The great Mage of Jerrimore himself left his home city in favor of a
voluntary exile to his country estates in the northlands of Frobozz,
estates so closely guarded and tremendously feared that no outsider was
to visit the area until the brief civil war between Galepath and Mareilon that scarred Quendor in 398
BATTLE OF THE JERRIMORE PLAINS (398 GUE)
The march to Mareilon was delayed for the Galepath armies when the
their Mayor Spildo had been taken ill, apparently experiencing a
painful reaction to the switch from rich city food to spartan military
fare. The highest ranking militia lieutenants, uncertain how to proceed
without the instructions of their leader, milled about camp aimlessly,
delaying the order to march. As dark came on the previous night, tents
had been set up in a convenient clearing, near a stream running from
steep, ridged hills to the east. These were the Jerrimore Plains, of
which lands had belonged to that clan for centuries, and the abandoned
Jerrimore Estate which no one dared to venture near.

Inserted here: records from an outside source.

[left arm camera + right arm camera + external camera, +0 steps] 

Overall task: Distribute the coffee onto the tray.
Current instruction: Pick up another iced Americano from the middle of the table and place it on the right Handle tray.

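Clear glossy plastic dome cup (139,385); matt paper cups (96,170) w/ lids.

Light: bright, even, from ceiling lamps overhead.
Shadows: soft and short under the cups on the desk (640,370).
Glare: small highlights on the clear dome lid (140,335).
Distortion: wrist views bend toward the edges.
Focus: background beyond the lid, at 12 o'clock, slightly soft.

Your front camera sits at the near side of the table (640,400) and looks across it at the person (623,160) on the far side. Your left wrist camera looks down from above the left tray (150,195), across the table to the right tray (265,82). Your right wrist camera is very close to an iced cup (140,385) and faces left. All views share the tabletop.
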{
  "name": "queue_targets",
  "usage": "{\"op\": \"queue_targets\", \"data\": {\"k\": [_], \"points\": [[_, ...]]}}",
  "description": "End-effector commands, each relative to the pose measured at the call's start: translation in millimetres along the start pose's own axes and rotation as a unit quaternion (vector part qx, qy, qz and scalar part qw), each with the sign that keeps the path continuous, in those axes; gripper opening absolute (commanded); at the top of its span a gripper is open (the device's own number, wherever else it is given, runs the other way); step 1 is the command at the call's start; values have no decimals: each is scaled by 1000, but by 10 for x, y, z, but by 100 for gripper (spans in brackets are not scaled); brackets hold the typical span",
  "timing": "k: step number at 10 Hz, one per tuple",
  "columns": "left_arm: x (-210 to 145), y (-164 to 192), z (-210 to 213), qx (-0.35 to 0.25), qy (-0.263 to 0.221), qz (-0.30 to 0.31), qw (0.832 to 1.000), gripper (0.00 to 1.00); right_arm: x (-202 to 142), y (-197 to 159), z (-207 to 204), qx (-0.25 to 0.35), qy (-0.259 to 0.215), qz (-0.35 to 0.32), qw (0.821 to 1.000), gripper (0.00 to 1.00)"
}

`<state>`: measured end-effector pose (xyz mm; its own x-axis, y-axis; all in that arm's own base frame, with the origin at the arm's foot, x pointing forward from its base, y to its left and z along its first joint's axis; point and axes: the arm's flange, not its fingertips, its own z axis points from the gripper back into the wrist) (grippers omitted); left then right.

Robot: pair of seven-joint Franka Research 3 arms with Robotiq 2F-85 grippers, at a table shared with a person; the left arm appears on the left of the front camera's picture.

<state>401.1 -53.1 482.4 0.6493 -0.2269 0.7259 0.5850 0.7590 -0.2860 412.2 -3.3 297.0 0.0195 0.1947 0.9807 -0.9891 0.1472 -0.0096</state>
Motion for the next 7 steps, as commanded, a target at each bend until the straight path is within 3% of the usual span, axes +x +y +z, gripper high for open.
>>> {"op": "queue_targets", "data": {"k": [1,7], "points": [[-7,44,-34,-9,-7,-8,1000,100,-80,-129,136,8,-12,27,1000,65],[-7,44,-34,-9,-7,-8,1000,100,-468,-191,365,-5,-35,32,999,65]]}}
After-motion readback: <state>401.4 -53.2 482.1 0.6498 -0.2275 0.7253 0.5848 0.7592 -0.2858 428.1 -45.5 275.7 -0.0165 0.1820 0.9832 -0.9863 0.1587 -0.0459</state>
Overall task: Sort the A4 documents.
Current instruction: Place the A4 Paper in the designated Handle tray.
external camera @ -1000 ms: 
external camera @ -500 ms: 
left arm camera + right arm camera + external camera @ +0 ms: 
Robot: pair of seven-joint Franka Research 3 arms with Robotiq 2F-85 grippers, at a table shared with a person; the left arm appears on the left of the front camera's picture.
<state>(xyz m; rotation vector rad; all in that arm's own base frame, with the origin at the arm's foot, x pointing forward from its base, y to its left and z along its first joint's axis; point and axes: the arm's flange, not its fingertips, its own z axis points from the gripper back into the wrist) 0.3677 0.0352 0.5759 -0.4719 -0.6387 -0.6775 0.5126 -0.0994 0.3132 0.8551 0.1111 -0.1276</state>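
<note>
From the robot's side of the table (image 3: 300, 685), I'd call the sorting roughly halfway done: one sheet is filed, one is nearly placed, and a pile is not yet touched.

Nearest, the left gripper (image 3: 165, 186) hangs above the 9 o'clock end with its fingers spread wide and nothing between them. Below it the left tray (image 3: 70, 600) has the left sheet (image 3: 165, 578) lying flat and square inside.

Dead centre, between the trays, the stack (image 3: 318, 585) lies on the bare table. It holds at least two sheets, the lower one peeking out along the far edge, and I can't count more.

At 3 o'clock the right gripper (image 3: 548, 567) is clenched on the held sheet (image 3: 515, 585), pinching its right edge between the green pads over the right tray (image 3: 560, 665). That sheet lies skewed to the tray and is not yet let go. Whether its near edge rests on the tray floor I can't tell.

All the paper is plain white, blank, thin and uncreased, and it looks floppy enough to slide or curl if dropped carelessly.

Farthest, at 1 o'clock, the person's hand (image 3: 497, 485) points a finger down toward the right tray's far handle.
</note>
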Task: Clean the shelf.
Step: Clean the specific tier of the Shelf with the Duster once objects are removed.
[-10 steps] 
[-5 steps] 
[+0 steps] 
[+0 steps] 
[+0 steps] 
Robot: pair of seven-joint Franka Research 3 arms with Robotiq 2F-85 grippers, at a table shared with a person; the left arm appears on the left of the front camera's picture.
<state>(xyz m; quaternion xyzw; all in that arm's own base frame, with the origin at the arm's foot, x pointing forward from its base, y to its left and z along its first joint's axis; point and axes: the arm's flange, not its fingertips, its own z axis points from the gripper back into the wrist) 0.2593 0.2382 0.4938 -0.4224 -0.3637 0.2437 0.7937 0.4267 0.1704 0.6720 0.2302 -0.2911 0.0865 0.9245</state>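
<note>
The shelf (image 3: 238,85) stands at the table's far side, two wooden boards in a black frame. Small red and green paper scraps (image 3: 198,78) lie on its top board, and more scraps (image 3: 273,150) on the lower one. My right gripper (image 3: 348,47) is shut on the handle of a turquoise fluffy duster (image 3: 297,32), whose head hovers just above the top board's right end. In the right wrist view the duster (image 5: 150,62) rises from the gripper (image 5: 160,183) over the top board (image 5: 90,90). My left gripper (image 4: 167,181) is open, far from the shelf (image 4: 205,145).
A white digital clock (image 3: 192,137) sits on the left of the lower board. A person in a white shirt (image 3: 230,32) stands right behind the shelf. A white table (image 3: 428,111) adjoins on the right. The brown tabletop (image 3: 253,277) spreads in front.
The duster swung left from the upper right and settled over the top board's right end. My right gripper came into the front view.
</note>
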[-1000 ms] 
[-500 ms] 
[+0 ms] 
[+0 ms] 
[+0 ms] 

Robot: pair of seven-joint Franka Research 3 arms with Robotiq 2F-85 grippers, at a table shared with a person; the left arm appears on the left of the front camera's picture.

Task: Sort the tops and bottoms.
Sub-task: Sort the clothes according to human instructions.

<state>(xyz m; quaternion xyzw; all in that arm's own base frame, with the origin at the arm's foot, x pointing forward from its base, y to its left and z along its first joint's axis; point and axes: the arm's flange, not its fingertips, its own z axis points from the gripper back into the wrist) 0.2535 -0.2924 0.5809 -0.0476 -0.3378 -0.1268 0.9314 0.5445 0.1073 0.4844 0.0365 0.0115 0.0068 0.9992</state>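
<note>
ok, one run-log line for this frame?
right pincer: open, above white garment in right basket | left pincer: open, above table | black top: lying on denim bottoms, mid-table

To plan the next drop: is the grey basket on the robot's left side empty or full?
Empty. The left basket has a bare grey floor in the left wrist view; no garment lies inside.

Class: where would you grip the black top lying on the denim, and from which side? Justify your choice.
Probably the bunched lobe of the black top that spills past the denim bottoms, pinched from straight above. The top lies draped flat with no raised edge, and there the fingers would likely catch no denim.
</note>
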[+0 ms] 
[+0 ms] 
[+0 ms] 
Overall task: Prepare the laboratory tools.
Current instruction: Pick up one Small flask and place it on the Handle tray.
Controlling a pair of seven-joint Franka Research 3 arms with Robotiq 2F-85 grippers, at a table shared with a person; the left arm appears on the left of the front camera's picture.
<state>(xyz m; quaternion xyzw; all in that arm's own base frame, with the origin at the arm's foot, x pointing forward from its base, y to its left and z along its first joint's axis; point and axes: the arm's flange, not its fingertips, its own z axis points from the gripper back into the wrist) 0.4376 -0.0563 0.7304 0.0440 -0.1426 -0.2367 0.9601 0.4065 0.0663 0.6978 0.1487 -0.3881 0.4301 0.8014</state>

Unbeknownst to any at the campsite, someone did still live in that
ancient place. Staring out at the newcomers, a mind angry and resentful
at the intrusion worked secret magical spells that wove themselves
among the sleeping soldiers that night. Many would wake the next day
filled with memories of discomforting dreams. Several even ran
screaming through the camp hours before the break of dawn, frightened
by some mysterious intrusion into their thoughts. Disrupted by the dark
images that had invaded the hours of sleep, many soldiers grumbled
openly, speaking out against the foolishness of naked aggression
against Mareilon. One even suggested that the only reasonable choice
was to turn back while they still had a chance.
Several days later, little progress had been made of Zarfil’s
armies toward Galepath. The Millucis gangs, familiar with little
more than their own back alleys in Mareilon, were unaccustomed to long
marches laden down with camping and military equipment. Zarfil’s
frustration at the slow progress was tempered by the intelligence that
Spildo’s own armies lay encamped a mere three bloits in the distance.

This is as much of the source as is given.